• [What you have to do]: Filter the data for "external" and copy matching lines.

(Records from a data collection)
----
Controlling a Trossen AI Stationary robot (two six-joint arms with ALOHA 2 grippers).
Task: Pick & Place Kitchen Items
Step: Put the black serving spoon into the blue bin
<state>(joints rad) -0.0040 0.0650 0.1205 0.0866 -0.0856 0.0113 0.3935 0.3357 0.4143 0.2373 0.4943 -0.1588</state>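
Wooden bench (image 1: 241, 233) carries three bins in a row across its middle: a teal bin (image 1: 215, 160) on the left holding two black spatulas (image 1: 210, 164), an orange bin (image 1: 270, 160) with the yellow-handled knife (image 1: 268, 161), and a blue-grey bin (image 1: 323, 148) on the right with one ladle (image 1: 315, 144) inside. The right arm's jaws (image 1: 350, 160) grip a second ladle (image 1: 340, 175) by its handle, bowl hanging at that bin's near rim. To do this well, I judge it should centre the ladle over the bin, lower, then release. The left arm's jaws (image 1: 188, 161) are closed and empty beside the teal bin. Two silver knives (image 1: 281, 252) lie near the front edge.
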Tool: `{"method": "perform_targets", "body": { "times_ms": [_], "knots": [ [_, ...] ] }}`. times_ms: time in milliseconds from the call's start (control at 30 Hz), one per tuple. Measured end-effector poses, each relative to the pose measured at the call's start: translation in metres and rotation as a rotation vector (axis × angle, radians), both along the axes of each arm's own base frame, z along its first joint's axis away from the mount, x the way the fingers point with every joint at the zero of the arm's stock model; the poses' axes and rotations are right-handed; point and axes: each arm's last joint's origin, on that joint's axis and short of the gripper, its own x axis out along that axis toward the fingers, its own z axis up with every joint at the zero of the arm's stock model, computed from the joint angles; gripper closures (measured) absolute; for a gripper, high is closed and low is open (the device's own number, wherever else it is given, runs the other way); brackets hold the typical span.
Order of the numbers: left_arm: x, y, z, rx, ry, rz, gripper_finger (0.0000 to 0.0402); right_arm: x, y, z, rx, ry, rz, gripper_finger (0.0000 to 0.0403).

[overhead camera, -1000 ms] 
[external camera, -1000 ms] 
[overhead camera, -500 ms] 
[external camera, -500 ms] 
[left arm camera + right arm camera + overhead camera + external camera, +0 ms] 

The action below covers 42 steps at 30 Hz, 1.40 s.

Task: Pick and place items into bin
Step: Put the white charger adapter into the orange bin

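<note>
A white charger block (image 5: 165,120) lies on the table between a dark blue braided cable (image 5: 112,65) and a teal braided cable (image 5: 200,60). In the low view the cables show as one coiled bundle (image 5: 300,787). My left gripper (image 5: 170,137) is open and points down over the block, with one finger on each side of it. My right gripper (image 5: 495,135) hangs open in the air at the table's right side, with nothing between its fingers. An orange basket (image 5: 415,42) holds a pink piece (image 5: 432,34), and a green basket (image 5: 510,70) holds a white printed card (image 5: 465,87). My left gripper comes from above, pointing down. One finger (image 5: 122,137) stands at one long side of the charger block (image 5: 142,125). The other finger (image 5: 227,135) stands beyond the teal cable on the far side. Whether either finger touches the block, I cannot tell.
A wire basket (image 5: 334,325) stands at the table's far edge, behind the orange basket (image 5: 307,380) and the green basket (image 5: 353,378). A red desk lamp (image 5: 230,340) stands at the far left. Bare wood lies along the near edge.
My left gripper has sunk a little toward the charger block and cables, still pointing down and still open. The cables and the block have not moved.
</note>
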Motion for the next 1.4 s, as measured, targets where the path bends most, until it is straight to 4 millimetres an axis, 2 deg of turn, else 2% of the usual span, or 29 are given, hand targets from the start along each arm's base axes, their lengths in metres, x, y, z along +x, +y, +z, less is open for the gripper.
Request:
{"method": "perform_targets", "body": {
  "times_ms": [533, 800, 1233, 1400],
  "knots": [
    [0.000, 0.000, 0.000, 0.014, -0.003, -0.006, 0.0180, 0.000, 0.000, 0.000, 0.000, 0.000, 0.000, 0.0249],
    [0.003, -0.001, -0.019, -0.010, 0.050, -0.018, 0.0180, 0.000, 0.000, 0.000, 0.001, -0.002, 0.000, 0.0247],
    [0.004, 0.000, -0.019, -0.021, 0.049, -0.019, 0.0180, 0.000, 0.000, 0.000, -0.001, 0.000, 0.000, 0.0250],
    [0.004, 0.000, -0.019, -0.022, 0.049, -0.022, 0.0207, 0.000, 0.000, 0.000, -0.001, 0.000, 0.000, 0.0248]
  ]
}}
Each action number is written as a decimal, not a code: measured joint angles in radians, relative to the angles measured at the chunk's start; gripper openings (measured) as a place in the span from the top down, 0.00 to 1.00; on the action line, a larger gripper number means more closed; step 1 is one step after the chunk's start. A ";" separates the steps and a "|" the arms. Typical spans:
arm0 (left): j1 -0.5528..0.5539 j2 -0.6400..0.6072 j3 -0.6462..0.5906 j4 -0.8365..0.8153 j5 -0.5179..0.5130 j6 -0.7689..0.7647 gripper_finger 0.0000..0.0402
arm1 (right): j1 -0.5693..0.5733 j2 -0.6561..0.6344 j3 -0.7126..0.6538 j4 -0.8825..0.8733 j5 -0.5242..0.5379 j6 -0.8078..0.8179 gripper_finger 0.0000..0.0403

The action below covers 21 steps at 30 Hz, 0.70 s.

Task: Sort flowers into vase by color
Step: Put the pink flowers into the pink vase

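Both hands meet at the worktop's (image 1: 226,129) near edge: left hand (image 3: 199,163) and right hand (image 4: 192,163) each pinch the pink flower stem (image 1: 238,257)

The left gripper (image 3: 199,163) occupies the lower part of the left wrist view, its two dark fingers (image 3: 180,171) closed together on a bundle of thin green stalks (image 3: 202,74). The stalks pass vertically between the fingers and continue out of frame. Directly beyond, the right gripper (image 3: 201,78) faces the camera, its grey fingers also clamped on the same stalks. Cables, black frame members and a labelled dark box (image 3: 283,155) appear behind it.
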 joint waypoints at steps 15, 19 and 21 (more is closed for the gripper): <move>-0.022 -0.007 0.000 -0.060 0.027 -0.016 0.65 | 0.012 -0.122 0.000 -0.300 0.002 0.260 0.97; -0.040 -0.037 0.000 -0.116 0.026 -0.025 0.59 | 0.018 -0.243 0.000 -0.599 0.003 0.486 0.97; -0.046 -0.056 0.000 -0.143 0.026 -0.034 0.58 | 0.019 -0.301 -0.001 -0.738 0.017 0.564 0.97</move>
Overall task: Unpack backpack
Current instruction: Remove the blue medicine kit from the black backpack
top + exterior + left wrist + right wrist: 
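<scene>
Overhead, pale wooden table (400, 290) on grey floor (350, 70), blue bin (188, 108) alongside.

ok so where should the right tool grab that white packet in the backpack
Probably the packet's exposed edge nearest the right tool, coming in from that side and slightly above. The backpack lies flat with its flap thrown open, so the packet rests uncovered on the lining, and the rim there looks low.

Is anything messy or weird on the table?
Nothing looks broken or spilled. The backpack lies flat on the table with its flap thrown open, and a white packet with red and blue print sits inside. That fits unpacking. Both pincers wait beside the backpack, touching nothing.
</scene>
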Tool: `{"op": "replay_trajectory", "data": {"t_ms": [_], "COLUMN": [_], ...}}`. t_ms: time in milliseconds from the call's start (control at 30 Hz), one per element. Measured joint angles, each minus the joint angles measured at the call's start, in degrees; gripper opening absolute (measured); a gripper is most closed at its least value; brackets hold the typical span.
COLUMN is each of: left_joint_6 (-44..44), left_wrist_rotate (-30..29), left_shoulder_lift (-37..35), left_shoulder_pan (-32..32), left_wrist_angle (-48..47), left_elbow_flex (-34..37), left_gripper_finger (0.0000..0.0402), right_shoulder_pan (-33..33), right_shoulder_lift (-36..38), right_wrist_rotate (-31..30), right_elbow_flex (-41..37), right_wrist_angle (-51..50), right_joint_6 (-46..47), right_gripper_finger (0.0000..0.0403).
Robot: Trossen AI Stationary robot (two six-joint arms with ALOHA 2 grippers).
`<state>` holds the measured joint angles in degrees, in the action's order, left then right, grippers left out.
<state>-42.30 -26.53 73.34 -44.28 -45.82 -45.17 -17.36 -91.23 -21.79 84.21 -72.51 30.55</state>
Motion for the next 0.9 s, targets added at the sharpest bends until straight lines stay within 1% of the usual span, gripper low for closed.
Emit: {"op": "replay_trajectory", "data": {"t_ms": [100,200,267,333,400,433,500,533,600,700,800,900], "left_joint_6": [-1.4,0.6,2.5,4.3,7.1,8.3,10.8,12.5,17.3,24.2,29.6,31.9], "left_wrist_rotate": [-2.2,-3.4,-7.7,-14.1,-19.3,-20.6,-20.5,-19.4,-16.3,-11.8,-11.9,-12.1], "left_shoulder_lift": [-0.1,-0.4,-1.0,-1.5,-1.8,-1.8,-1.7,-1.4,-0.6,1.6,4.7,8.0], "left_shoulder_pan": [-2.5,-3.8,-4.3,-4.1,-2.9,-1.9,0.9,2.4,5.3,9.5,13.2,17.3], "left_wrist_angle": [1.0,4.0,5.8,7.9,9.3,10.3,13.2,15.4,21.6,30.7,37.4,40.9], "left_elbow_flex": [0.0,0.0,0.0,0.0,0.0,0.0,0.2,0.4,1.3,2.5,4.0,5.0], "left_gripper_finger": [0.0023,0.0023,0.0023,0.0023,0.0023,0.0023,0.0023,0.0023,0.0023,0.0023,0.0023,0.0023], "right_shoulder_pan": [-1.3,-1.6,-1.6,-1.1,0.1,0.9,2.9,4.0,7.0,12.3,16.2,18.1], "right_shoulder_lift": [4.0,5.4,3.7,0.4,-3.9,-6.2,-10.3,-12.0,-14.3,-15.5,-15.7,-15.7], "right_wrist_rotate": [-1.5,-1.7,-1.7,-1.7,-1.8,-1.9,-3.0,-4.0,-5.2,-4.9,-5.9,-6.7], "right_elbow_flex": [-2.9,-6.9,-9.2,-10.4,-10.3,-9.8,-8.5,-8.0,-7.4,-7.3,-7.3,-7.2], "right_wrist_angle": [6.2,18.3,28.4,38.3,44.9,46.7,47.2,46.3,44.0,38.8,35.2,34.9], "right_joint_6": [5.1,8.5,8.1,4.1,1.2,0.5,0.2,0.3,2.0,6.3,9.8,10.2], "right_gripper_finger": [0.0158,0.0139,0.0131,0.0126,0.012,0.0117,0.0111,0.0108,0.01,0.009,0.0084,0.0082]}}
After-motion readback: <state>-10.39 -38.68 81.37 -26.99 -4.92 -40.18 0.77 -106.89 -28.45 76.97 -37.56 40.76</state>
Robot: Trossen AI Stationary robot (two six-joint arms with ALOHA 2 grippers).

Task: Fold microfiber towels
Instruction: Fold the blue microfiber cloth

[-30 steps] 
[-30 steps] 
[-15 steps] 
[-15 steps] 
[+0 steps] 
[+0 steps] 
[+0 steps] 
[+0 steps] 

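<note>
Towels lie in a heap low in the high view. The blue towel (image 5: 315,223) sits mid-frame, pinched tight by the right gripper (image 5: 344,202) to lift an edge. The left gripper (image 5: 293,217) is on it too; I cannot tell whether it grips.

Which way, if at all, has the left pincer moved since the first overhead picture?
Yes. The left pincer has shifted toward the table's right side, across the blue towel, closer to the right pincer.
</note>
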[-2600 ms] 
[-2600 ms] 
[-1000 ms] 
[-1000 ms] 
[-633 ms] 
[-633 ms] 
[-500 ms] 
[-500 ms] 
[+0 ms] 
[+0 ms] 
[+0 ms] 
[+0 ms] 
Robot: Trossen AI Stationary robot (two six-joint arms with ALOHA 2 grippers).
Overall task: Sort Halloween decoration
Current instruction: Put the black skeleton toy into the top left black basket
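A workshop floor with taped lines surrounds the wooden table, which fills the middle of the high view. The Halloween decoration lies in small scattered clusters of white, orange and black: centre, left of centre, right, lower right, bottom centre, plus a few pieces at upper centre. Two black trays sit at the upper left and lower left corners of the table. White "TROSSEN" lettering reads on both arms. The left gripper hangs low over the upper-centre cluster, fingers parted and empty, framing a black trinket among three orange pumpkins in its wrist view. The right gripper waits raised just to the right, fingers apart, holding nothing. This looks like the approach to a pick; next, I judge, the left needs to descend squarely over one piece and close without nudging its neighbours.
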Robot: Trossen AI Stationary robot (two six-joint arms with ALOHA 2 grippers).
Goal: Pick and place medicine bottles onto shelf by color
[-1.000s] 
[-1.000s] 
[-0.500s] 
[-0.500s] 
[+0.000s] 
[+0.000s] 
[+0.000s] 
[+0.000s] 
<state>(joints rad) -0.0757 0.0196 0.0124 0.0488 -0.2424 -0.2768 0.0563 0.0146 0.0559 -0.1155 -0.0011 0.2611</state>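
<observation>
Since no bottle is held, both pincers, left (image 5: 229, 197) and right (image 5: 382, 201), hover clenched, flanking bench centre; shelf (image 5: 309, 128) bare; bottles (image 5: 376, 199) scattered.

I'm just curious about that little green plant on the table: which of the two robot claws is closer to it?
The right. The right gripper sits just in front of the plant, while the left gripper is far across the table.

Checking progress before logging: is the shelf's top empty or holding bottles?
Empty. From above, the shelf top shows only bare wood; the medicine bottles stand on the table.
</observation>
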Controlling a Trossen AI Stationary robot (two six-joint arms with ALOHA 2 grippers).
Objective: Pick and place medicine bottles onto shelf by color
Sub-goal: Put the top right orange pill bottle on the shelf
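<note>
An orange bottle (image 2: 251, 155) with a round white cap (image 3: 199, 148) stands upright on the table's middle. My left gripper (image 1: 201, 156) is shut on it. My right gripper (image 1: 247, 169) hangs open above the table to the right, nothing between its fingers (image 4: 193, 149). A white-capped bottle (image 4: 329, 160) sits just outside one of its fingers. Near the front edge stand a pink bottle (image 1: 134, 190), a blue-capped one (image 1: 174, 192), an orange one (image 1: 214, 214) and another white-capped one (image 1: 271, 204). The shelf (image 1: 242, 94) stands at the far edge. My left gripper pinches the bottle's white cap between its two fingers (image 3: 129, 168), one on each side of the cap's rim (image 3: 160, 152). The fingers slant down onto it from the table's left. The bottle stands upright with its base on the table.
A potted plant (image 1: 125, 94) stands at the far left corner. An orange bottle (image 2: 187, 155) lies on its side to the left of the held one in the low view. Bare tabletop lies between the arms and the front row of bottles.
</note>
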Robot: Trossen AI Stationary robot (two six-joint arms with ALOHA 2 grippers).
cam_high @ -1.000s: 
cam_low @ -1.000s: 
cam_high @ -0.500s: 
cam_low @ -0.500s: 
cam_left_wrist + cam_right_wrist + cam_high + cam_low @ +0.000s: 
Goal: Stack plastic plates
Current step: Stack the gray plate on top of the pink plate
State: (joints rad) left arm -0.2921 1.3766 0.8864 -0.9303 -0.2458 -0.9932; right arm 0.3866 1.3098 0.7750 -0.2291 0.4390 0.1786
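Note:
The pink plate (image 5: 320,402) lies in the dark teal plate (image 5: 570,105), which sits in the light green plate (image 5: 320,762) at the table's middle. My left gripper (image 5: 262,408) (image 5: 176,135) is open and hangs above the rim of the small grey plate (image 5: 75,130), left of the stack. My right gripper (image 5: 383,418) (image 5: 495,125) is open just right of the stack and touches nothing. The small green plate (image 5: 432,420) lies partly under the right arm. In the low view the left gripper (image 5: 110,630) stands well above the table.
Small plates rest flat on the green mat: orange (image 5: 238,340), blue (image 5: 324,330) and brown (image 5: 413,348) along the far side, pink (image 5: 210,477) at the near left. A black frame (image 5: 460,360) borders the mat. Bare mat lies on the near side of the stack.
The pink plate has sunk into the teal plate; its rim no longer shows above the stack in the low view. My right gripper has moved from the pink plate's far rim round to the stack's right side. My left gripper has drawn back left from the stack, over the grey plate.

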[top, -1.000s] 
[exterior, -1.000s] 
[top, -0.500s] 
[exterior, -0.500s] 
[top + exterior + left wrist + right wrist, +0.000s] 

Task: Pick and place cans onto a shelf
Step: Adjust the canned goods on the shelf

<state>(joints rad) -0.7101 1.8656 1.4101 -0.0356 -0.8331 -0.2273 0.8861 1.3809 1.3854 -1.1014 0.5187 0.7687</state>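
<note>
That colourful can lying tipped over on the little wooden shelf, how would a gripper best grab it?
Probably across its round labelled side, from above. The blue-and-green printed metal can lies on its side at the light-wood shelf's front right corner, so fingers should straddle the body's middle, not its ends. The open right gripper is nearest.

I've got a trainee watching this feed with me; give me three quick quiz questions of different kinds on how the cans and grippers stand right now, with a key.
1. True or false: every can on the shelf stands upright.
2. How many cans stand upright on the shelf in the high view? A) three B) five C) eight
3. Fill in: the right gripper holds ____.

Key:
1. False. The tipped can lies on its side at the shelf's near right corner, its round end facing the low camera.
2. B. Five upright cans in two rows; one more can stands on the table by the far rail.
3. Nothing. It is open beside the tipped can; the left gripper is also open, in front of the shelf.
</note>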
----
• [Output below]:
[external camera, -1000 ms] 
[external camera, -500 ms] 
[left arm camera + right arm camera + overhead camera + external camera, +0 ms] 

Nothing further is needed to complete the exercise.